Kim Jee-woon toys with the absurdity of filmmaking itself in this story of a director compelled to take his cast and crew captive to shoot one more scene.

To be a director is to be a madman of sorts. It’s a rare artist that has the will and belief required to pull together so many forces to create a movie, let alone a good or even great one. In other words, it’s a space only occupied, perhaps, by the delusional or self-involved.

“Cobweb,” directed by Kim Jee-woon, mines the comically absurd reality that is filmmaking, at times with bouncy cinematic verve, at others somewhat aimlessly and a little too indulgently.

In the film, set in early-1970s South Korea, a director, Kim (Song Kang-ho), desperately struggling to prove he isn’t a sham, has come up with a new ending to fix his current film that he insists will transform it into a subversive masterpiece. Working surreptitiously around his studio’s president and the government censorship agency, he reconvenes his cast and crew, boards them up in a sound stage, and gets to work on his opus. Personalities clash and antics ensue, as the movie set becomes as much of a soap opera as the movie they’re making, whose scenes are cut into “Cobweb” throughout.

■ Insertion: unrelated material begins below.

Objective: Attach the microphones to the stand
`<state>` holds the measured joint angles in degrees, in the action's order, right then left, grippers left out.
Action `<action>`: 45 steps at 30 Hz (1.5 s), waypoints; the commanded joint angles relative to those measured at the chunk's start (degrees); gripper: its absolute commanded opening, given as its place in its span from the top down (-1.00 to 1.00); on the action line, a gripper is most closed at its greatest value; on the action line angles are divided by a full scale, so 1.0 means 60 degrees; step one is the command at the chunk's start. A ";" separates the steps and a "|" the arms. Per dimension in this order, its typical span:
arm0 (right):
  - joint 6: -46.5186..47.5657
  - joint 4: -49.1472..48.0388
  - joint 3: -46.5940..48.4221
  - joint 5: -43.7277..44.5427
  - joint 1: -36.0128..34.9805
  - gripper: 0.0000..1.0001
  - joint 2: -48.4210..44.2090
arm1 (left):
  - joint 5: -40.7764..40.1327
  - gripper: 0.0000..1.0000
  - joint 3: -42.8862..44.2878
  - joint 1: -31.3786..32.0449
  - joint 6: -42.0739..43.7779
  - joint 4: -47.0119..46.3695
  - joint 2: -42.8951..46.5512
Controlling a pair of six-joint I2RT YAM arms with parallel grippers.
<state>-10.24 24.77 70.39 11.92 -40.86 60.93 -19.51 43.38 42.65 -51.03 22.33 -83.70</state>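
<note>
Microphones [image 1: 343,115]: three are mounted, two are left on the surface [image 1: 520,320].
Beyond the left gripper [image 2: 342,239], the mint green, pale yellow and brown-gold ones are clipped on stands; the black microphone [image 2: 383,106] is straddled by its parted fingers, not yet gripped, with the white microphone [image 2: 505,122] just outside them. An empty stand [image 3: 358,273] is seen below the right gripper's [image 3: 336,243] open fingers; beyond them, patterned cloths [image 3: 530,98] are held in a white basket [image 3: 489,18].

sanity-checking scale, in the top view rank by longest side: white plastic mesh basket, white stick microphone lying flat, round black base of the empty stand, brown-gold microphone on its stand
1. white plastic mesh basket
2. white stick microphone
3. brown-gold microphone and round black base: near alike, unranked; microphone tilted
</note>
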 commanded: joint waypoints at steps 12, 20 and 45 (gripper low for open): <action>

Even if “Cobweb” often feels like it’s a film that is telling itself its own industry insider joke — poking fun at the competing, wounded egos of directors, actors and studio brass — Kim Jee-woon captures it all with a sleekly choreographed charm that keeps us along for the ride. Until it doesn’t. Toward the second half, the film becomes overlong, losing its narrative thread and including too many scenes of the movie being made. Eventually we feel a little trapped in the sound stage ourselves, as “Cobweb” falls victim, ironically, to its own punchline — becoming a movie that is too obsessed with itself.

Cobweb
Not rated. In Korean, with subtitles. Running time: 2 hours 15 minutes. Rent or buy on most major platforms.